When discussing the approaches to animation in games and film, it might be worth reminding ourselves that they are two very separate industries, both creating very different types of product. It has long been a goal of the game development business to create the true "interactive movie" that we all think we would love to play, yet it has never been achieved, and there have been many horrific failures. I think it would be an amazing experience to play a movie, but when I think about what that really means, I catch myself and realize that, as a matter of fact, the beauty of movies is that we don't actually have to do anything at all. The audience sits back and enjoys the ride. Can you imagine how frustrating it would be if you were watching Indiana Jones and every now and again you had to solve a puzzle or kill a bad guy just to see what happens next?
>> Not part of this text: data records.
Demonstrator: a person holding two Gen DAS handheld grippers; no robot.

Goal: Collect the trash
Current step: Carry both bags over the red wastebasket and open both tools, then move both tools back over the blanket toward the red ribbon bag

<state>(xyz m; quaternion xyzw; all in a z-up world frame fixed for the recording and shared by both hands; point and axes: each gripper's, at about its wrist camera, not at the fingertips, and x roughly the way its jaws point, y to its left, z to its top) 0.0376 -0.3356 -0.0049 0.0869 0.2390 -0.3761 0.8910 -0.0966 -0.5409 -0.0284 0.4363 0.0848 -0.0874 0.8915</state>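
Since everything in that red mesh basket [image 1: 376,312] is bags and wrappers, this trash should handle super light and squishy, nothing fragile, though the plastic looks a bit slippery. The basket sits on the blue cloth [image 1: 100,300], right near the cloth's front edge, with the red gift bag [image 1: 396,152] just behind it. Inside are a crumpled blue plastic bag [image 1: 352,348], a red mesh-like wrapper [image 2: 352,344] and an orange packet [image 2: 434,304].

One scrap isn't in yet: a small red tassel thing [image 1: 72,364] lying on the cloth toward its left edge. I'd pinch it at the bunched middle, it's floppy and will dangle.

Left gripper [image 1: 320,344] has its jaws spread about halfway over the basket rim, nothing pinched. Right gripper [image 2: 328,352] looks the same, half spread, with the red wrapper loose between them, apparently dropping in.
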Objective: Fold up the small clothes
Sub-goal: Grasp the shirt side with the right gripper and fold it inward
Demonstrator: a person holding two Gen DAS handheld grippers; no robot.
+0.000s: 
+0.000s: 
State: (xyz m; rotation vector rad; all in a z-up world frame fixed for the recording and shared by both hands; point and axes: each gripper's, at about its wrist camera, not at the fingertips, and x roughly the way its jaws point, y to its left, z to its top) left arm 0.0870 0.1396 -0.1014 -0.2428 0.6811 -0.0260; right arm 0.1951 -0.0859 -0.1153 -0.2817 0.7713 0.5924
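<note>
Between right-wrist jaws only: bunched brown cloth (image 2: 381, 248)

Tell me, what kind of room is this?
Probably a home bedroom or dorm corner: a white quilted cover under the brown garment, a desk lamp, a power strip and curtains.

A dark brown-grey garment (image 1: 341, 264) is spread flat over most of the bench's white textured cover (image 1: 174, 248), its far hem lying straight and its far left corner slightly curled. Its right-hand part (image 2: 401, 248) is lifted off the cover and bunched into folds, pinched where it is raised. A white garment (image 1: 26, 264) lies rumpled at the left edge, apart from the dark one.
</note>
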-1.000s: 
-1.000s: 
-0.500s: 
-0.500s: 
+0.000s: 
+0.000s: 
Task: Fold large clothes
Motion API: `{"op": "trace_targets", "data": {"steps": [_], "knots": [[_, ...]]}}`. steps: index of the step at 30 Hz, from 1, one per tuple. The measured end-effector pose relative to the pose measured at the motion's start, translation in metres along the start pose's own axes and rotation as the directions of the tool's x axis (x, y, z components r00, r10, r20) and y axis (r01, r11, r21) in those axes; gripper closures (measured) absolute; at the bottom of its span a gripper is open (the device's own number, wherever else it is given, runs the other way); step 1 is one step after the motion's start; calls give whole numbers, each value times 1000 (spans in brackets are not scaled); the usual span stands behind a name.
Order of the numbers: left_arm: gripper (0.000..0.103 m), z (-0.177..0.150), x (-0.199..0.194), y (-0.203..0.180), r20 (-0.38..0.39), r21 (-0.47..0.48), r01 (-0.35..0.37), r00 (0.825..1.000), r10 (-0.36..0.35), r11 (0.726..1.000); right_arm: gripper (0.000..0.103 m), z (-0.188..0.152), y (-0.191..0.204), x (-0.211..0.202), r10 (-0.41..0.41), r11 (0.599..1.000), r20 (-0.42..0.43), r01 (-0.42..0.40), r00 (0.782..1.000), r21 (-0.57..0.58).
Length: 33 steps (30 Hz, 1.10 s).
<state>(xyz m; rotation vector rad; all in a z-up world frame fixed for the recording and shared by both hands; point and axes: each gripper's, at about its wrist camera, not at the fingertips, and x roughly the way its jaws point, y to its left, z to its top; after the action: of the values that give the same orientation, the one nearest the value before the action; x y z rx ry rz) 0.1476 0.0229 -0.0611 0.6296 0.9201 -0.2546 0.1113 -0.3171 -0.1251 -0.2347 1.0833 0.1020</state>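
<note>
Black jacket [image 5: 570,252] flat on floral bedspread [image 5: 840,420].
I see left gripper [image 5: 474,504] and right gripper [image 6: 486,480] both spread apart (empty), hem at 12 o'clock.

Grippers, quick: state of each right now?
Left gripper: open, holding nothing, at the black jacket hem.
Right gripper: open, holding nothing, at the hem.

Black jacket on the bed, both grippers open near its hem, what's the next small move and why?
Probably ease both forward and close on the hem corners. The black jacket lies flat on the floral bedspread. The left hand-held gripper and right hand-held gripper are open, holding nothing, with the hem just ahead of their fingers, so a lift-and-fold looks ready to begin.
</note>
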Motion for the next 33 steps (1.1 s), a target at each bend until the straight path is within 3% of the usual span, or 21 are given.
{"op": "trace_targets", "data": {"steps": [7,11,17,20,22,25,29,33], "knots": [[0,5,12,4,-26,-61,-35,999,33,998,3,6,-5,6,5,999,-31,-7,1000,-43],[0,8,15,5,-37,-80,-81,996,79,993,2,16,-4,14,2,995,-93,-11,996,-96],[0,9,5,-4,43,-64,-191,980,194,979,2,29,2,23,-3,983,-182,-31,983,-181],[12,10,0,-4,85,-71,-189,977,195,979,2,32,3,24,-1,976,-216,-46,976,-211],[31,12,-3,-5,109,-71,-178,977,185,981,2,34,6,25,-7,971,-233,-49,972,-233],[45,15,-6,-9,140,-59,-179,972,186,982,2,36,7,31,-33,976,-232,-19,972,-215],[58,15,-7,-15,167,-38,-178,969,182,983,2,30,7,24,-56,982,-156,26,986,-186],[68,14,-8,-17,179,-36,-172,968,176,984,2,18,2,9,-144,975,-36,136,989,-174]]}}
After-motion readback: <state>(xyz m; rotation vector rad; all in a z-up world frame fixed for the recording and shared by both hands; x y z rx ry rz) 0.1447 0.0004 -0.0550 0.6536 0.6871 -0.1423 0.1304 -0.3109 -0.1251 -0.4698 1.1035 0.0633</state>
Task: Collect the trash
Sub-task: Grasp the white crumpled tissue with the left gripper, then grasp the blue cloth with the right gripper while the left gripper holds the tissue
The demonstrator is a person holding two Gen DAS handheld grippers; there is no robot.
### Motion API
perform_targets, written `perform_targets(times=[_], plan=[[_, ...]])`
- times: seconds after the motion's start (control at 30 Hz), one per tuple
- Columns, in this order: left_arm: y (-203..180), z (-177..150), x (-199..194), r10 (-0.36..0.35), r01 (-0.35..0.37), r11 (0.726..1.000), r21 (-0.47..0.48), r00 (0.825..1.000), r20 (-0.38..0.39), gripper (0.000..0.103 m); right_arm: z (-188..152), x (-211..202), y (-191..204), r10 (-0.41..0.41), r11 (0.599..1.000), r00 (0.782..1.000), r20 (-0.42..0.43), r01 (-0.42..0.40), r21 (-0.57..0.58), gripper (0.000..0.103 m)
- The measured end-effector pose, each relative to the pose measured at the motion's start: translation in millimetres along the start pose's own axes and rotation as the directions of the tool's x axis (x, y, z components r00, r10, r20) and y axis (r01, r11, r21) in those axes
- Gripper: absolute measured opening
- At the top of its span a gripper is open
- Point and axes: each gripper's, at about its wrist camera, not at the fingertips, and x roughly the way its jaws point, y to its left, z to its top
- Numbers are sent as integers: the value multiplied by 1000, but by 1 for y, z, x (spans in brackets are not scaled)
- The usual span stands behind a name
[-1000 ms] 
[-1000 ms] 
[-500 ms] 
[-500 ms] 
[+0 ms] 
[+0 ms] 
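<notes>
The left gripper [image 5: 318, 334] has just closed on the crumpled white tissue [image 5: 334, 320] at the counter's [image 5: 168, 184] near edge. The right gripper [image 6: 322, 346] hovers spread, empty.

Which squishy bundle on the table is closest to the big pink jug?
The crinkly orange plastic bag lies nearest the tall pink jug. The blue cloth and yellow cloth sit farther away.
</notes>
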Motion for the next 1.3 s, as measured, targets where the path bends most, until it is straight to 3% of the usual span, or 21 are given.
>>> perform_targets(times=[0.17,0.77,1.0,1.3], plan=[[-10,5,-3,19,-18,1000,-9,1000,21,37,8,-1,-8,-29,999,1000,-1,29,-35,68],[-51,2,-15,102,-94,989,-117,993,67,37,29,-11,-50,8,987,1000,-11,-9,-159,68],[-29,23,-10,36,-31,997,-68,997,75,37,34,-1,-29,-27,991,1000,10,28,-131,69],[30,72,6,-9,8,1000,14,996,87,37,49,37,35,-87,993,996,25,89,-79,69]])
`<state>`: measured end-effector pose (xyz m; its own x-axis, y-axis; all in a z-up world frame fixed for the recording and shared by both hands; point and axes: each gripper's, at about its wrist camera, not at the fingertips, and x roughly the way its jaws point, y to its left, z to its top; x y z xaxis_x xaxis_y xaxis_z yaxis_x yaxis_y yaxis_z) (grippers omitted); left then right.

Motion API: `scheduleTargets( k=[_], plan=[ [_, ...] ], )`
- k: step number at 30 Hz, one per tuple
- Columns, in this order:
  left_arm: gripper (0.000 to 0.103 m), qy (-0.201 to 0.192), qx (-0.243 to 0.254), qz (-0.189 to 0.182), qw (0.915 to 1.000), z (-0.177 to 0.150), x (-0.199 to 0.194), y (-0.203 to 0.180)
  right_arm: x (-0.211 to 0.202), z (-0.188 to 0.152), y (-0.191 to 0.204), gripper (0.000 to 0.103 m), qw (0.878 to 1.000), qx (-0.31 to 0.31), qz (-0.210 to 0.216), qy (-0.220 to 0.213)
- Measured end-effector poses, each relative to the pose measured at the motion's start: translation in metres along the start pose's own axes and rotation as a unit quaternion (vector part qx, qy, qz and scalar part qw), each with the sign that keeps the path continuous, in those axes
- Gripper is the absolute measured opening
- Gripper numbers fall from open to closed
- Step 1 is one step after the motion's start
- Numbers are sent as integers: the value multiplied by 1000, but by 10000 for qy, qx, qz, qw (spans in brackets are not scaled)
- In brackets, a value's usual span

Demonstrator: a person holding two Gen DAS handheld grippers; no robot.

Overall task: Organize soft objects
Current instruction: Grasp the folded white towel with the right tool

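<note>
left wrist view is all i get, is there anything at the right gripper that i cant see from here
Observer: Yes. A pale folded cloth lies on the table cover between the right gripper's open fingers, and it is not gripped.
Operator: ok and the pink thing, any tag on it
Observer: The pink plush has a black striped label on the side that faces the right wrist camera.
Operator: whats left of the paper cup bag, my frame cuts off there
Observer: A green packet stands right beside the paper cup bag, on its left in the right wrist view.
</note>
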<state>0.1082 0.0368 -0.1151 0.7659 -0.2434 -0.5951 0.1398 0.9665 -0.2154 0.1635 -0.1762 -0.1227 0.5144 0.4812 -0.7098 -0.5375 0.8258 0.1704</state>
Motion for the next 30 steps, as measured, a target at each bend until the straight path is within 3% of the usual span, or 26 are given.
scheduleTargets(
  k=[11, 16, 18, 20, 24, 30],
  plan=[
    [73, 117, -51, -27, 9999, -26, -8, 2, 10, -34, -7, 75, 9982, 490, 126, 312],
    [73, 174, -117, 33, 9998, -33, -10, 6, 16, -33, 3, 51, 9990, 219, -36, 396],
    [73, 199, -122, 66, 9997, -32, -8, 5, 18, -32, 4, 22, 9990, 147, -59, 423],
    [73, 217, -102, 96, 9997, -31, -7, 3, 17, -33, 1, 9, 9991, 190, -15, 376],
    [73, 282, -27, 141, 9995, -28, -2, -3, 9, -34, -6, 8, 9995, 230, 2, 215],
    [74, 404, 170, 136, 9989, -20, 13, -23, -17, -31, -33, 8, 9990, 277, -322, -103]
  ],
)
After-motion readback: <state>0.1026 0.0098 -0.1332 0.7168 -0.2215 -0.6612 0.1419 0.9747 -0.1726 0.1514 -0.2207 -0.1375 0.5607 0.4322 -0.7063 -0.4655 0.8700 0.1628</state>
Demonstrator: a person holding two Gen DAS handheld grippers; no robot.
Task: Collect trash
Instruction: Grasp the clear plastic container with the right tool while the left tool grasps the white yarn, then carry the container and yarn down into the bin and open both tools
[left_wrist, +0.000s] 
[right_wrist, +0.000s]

Movies are all about experiencing the story through empathy with the characters. Games are almost the opposite of movies in that you are the protagonist, you make the choices, and so the criteria required to immerse the player in the story are very different. When it comes to making video games that have a need for story exposition, using cut-scenes is a risky way to do this, since you are not playing a game at that point but are instead watching a movie.
Some of the most successful games of all time embrace the fact that they are not trying to deliver a movie experience. Look at Tetris or
Portal to see a stripping back to basic game play and simplicity that is, in fact, what draws the player further in. I do think there is a valid place for games with a cinematic tone to their delivery, but if more developers understood that they don't necessarily blend as well as we would like them to, we may make more progress in the kinds of good games that actually make it to the consumer.
We are trying to make both games and movies the best they can be, not turn one into the other.
Cameron Fielding works at Valve Corporation, helping to nurture the next generation of interactive entertainment while spending his free time with his family.